Instructions on how to update the PubMedDB annually and how to use the non-relational database.
- infotojson.py - converting information in baseline xml files to a single JSON document
- jsontodb.py - read JSON document into a database
- gettfidf.py - query database based on user input to obtain TF-IDFs and output results into a file
All packages are provided within the YML environment file.
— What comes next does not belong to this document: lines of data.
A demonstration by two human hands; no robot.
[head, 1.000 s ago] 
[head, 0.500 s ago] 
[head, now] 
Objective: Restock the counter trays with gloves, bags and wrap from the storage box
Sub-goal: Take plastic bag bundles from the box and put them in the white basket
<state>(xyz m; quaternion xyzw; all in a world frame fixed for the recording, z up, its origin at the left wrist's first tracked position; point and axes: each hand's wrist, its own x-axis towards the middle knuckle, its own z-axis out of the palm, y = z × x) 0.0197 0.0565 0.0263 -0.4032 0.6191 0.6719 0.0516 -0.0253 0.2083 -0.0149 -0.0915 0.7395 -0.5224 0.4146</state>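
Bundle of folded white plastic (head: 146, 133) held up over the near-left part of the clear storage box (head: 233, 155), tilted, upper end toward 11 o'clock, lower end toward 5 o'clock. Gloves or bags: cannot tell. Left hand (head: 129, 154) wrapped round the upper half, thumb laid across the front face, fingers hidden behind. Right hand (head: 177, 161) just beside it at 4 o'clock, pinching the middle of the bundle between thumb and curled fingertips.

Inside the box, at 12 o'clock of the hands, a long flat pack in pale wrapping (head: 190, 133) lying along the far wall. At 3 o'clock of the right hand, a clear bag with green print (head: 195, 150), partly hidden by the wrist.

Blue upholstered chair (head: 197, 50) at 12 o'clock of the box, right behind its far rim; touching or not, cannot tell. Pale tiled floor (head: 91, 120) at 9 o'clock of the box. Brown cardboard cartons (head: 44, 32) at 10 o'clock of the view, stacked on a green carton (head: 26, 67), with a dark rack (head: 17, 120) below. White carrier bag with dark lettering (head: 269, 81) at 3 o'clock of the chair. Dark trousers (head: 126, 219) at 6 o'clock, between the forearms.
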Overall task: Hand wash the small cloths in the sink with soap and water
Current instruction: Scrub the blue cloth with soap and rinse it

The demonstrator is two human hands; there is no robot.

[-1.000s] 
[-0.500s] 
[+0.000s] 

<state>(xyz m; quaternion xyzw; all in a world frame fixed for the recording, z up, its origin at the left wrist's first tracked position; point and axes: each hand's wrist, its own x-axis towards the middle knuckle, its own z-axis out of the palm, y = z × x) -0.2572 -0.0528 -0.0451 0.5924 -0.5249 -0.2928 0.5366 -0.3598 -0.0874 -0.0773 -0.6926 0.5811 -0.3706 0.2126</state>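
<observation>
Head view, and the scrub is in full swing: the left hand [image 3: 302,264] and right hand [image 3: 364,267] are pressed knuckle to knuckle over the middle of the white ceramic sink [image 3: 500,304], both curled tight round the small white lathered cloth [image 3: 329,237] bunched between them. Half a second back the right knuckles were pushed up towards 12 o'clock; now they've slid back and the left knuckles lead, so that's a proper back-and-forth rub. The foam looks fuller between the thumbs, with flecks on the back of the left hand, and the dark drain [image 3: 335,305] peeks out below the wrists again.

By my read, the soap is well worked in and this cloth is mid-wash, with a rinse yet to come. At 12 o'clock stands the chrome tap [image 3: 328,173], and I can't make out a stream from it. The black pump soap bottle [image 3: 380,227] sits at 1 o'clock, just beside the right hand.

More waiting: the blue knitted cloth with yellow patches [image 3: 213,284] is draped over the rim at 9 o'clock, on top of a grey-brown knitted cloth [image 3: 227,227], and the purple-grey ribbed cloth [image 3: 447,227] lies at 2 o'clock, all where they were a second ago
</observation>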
A conda environment named pubmeddb
can be created using the following command.
conda env create -f ./pubmeddb.yml
conda activate pubmeddb
Please use the DATA TRANSFER node of Sockeye to download the PubMed baseline (https://ftp.ncbi.nlm.nih.gov/pubmed/baseline/) and gene2pubmed (https://ftp.ncbi.nlm.nih.gov/gene/DATA/gene2pubmed.gz).
ssh <cwl>@dtn.sockeye.arc.ubc.ca
Run download script:
bash ./utils/dl_pubmeddata.sh
Please edit the PBS -M
with your email address in pubmed_submit.sh
.
##PBS -M <email>
Run the following code in the COMPUTE node and submit script as a job from a tempory/scratch directory (currently project directory is only readable by the compute nodes).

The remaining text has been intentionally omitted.